YOUR TASK
Your answer must be the full listing, reproduced word for word.

───── INFORMATION SHOWN

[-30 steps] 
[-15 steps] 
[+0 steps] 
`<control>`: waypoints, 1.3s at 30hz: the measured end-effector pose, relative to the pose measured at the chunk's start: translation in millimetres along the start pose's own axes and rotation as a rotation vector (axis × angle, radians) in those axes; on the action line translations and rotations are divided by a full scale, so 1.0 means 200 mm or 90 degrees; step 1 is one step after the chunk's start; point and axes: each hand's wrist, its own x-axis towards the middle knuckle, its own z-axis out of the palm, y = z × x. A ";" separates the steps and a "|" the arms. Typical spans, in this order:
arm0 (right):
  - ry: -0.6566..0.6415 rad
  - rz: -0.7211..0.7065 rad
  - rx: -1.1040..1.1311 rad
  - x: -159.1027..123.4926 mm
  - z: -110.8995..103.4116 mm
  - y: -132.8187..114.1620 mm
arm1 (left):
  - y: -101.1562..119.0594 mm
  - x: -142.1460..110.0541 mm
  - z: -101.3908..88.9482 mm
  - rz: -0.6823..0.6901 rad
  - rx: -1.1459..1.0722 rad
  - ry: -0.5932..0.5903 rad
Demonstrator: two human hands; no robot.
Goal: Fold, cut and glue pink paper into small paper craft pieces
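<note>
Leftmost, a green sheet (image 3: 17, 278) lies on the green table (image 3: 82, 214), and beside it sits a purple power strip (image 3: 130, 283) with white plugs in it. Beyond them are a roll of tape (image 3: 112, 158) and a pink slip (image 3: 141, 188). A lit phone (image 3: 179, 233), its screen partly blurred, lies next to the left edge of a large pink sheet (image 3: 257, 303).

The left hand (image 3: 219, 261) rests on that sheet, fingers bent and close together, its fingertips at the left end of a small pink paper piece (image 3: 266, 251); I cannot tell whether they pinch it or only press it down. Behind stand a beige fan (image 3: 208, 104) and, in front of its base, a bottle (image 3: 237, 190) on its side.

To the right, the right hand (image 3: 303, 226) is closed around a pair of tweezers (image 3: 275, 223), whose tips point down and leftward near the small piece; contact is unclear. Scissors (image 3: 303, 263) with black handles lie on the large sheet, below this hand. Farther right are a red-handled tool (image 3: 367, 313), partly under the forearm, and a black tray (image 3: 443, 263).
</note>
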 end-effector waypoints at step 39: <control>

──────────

OUTPUT OF THE EXERCISE
[-30 steps] 
[-15 steps] 
[+0 steps] 
`<control>`: waypoints, 1.3s at 30hz: the measured end-effector pose, relative to the pose measured at the chunk's start: translation in millimetres along the start pose's own axes and rotation as a rotation vector (axis × angle, radians) in those axes; on the action line translations and rotations are divided by a full scale, so 1.0 means 200 mm or 90 degrees; step 1 is one step after the chunk's start; point and axes: each hand's wrist, its own x-axis towards the middle knuckle, its own z-axis out of the palm, y = z × x. A ";" separates the steps and a "|" the arms. Typical spans, in this order:
arm0 (right):
  - ry: -0.6566..0.6415 rad
  - rz: -0.7211..0.7065 rad
  - rx: -1.1040..1.1311 rad
  - x: -159.1027..123.4926 mm
  - z: -110.8995..103.4116 mm
  - y: -132.8187..114.1620 mm
arm1 (left):
  - y: -101.1562..119.0594 mm
  - x: -142.1460..110.0541 mm
  - z: -101.3908..88.9482 mm
  - rz: -0.6823..0.6901 rad
  - rx: -1.1459..1.0722 rad
  - ry: -0.5932..0.5903 rad
Demonstrator: two human hands; no robot.
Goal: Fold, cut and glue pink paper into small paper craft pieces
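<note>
Leftmost, a green sheet (image 3: 17, 278) lies on the green table (image 3: 82, 214), and beside it sits a purple power strip (image 3: 130, 283) with white plugs in it. Beyond them are a roll of tape (image 3: 112, 158) and a pink slip (image 3: 141, 188). A lit phone (image 3: 179, 233), its screen partly blurred, lies next to the left edge of a large pink sheet (image 3: 257, 303).

The left hand (image 3: 219, 261) rests on that sheet, fingers bent and close together, its fingertips at the left end of a small pink paper piece (image 3: 266, 251); I cannot tell whether they pinch it or only press it down. Behind stand a beige fan (image 3: 208, 104) and, in front of its base, a bottle (image 3: 237, 190) on its side.

To the right, the right hand (image 3: 303, 226) is closed around a pair of tweezers (image 3: 275, 223), whose tips point down and leftward near the small piece; contact is unclear. Scissors (image 3: 303, 263) with black handles lie on the large sheet, below this hand. Farther right are a red-handled tool (image 3: 367, 313), partly under the forearm, and a black tray (image 3: 443, 263).
</note>
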 end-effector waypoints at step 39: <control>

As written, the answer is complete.